Finnegan
January 2013 Issue

At the Federal Circuit

Incorporation by Reference, the Doctrine of Equivalents, and the Disclosure-Dedication Rule

For the disclosure-dedication rule to bar infringement under the doctrine of equivalents (DOE), where the purportedly dedicated subject matter resides in a document incorporated by reference into a host patent, the host patent must provide sufficient notice that the incorporated document contains an alternative to a claim limitation.  SanDisk Corp. v. Kingston Tech. Co., 695 F.3d 1348 (Fed.

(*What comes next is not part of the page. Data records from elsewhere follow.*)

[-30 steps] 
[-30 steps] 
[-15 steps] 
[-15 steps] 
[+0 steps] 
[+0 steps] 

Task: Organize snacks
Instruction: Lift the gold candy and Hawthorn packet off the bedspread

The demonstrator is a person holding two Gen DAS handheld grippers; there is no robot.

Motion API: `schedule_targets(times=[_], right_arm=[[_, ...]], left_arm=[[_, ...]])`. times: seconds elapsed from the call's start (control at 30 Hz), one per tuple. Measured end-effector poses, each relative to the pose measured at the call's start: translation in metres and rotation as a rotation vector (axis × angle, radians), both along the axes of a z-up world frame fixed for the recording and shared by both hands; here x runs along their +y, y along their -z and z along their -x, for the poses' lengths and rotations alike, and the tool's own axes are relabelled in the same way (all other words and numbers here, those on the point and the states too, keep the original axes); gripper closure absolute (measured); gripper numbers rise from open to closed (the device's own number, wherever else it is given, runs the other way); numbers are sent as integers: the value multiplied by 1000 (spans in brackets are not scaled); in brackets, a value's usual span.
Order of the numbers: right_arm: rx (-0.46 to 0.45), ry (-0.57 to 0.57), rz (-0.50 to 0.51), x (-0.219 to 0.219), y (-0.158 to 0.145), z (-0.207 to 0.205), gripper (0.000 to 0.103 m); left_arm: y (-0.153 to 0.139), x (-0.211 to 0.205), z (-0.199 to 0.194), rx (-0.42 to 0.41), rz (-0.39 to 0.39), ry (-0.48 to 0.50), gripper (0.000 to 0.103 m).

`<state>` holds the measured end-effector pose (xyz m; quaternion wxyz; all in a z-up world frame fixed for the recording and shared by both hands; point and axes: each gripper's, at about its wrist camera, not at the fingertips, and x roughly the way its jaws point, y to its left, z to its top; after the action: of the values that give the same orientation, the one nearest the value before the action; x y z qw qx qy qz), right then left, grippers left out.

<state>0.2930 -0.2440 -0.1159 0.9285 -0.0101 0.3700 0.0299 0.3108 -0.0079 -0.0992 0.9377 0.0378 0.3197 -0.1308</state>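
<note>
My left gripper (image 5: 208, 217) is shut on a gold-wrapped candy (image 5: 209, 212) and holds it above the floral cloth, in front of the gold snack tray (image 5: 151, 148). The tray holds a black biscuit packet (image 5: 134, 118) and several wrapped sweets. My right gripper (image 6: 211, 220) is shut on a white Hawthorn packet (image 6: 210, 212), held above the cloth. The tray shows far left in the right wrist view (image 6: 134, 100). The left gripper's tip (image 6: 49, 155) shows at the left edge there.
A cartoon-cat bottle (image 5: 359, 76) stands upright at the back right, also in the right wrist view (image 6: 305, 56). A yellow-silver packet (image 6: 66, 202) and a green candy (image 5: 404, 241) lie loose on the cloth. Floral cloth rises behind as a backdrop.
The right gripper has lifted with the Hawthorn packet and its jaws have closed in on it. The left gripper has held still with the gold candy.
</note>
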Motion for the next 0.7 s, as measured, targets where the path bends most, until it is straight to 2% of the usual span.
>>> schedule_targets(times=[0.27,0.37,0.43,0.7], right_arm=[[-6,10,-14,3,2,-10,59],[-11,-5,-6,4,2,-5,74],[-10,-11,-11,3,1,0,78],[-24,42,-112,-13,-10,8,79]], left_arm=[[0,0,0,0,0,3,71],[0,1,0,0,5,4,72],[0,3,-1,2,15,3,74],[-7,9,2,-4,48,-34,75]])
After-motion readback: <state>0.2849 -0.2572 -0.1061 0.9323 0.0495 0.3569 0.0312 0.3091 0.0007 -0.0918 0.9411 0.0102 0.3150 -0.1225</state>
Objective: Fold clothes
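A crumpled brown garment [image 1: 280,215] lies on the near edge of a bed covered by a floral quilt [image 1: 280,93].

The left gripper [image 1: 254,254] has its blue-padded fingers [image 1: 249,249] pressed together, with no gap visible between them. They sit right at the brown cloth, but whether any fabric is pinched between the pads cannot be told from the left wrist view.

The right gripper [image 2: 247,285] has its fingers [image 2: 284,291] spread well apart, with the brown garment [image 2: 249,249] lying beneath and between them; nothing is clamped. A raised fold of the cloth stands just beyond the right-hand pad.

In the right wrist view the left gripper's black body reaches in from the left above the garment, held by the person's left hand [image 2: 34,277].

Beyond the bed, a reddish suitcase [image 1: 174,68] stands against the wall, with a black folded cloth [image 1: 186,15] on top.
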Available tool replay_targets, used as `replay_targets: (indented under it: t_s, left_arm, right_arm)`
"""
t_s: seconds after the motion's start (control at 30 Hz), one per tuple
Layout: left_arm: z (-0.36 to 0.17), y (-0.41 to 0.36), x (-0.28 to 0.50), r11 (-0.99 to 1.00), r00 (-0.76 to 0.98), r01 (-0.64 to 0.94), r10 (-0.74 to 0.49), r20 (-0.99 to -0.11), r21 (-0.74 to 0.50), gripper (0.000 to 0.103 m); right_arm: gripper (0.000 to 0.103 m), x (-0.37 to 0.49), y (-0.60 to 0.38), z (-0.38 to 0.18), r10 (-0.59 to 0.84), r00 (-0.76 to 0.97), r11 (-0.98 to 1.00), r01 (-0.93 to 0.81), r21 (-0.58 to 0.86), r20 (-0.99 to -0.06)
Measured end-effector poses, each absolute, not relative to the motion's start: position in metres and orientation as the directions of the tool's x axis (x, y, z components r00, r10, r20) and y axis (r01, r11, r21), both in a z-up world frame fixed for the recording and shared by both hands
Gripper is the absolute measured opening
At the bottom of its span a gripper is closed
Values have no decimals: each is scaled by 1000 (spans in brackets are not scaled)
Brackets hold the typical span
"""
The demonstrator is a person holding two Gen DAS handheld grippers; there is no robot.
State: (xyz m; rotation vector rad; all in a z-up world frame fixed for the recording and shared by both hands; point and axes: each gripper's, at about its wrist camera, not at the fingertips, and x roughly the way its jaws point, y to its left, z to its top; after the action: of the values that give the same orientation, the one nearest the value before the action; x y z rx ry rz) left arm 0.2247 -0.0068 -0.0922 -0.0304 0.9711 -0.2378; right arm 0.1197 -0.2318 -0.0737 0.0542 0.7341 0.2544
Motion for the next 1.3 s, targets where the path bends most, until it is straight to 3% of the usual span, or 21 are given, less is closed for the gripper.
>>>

Cir. 2012).  The DOE provides a basis for establishing infringement if an accused product or process does not literally meet a claim limitation but contains a feature equivalent to what is claimed.  Several limitations restrict what can qualify as an infringing equivalent, including the disclosure-dedication rule.  Under this rule, subject matter disclosed but not claimed by the patent is dedicated to the public, but only if the unclaimed subject matter was “identified by the patentee as an alternative to a claim limitation.”  Pfizer, Inc. v. Teva Pharms., USA, Inc., 429 F.3d 1364, 1379 (Fed. Cir. 2005).  In SanDisk, the Federal Circuit addressed the application of the disclosure-dedication rule when the purportedly dedicated subject matter is not in the actual patent’s text or drawings, but in another document incorporated by reference into the patent.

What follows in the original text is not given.